Más aún. El documento oficial niega que el Estado argentino hubiera ofrecido a las adjudicatarias de servicios públicos un reaseguro contra una eventual devaluación, peligro ya reflejado en el alto nivel de lastarifas. “Estados Unidos no ofreció ninguna compensación cuando abandonó el patrón oro”, justifica el procurador, apuntando así al corazón de la demanda de las privatizadas.
De acuerdo al razonamiento oficial, para los inversores extranjeros “la devaluación no podría ser un hecho imprevisible”, tratándose de Argentina el país receptor de su capital. Amén que, en el caso particular de CMS, esa posibilidad estuvo especialmente mencionada por TGN en el prospecto de venta de acciones a la compañía norteamericana. “En caso de una gran devaluación del peso con respecto al dólar, la situación patrimonial y los resultados de las operaciones en la sociedad podrían verse afectados negativamente”, alertaba ese papel privado.
Para los defensores argentinos tampoco tiene sustento reclamar una compensación por el mayor esfuerzo de enfrentar deudas en dólares.
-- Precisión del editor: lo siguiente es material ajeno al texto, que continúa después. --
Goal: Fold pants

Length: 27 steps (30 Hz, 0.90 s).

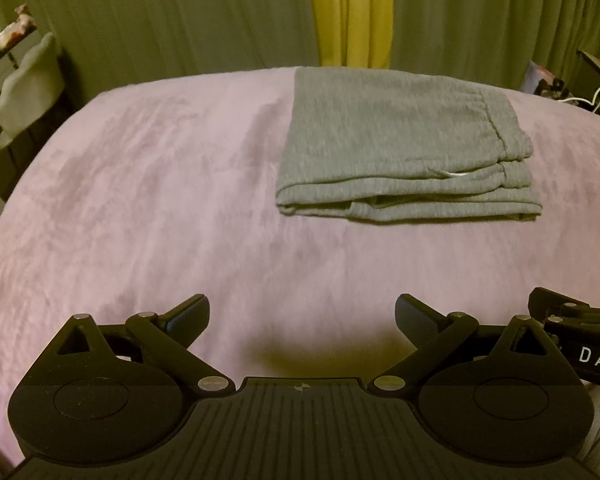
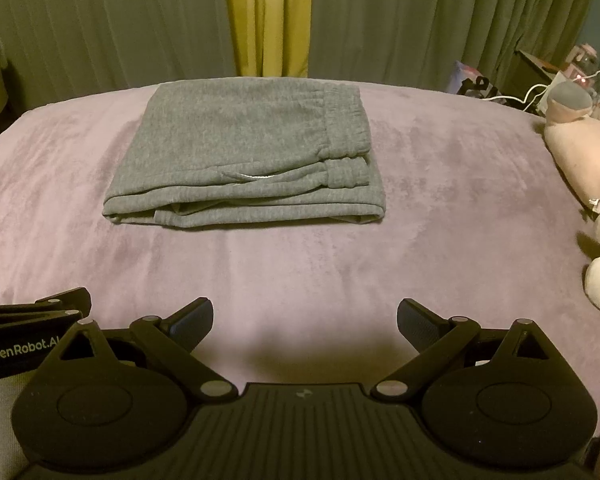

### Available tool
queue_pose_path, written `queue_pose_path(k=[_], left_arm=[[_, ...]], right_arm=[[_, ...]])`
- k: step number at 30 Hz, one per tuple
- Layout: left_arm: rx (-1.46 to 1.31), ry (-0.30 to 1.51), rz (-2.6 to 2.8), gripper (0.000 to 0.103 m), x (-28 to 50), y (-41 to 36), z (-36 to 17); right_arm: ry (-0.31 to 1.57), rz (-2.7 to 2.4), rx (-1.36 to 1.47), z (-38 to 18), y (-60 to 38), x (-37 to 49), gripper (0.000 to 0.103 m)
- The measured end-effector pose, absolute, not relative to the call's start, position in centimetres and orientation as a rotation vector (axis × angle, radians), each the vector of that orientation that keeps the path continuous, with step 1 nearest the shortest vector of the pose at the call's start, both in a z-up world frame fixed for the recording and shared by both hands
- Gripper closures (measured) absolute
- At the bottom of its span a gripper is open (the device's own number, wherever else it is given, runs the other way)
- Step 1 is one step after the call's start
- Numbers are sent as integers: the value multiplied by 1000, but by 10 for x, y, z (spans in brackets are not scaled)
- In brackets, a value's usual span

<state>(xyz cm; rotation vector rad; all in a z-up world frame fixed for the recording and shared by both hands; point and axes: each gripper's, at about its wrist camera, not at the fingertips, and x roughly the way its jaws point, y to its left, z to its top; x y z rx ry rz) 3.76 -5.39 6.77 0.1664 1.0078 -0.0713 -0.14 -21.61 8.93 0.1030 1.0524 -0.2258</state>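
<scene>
Grey pants (image 1: 404,144) lie folded in a flat stack on the pink bed cover (image 1: 140,200), waistband to the right, a white drawstring tip showing. In the right wrist view the pants (image 2: 244,160) lie ahead in the middle. My left gripper (image 1: 302,316) is open and empty, held back from the pants near the bed's front. My right gripper (image 2: 305,318) is open and empty, also well short of the pants. Each gripper's body shows at the other view's edge: the right one (image 1: 580,340) and the left one (image 2: 32,328).
Green curtains (image 2: 420,20) with a yellow strip hang behind the bed. Pink and white soft toys (image 2: 592,160) lie at the bed's right edge. A nightstand with cables (image 2: 540,80) stands at the right; a white cloth over furniture (image 1: 28,88) is at the left.
</scene>
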Motion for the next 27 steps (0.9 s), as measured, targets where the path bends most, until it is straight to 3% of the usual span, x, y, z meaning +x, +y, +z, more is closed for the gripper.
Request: queue_pose_path(k=[27], left_arm=[[164, 1013, -69, 1, 37, -51, 64]], right_arm=[[1048, -216, 103, 88, -212, -3, 4]])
Si bien reconocen que durante la década pasada el crédito local era más caro que el externo, destacan como una exclusiva responsabilidad de los administradores privados la elección de tomar esos préstamos externos en moneda dura en lugar de acudir a la banca local o aportar capital propio, lo que les hubiera permitido “reducir el riesgo a la mínima expresión”. Claro que el camino del endeudamiento reportó a las empresas una ventaja adicional subrayada en el texto: cuanto mayor es su pasivo financiero, menor sus utilidades y, por consiguiente, menor el pago del Impuesto a las Ganancias.
Otro argumento medular del gobierno de Néstor Kirchner para descalificar una indemnización a los privados es que “los prestadores son los más capacitados” para asumir un riesgo, que “no pueden trasladar ni al Estado ni a los usuarios”. Así, el documento también plasma un criterio hasta ahora no expresado por escrito, de que la explotación de las privatizadas no puede ser un negocio con amparo irrestricto y garantías absolutas.
Finalmente, la Procuración descarta la posibilidad de que las tarifas sigan al dólar con ajustes cercanos al 300 por ciento, por el lapidario efecto que ello tendría para los sectores de menores ingresos. “Si se actualizaba la tarifa del gas tal como pretende CMS en este arbitraje, el índice de pobreza hubiera aumentado un 10,2 por ciento (del 54,2 por ciento al 64,6 por ciento) y el de indigencia hubiera ascendido del 26,9 por ciento al 28,4 por ciento. Las compañías nunca hubieran podido percibir tarifas dolarizadas: téngase presente el fuerte descenso del consumo –aun con tarifas pesificadas y congeladas– y el descontento social que tal dolarización hubiera causado.”
El razonamiento excede el análisis del contrato en cuestión y puede extrapolarse a cualquiera de las discusiones que la gestión kirchnerista mantiene con las empresas prestadoras de servicios públicos. Si bien el texto de la Procuración responde a una presentación en particular, los argumentos oficiales, y hasta el modo de formularlos, atienden los reclamos del común de accionistas que exigieron la intervención del Ciadi y ahora insisten en no deponer su demanda hasta firmar un nuevo contrato en términos satisfactorios.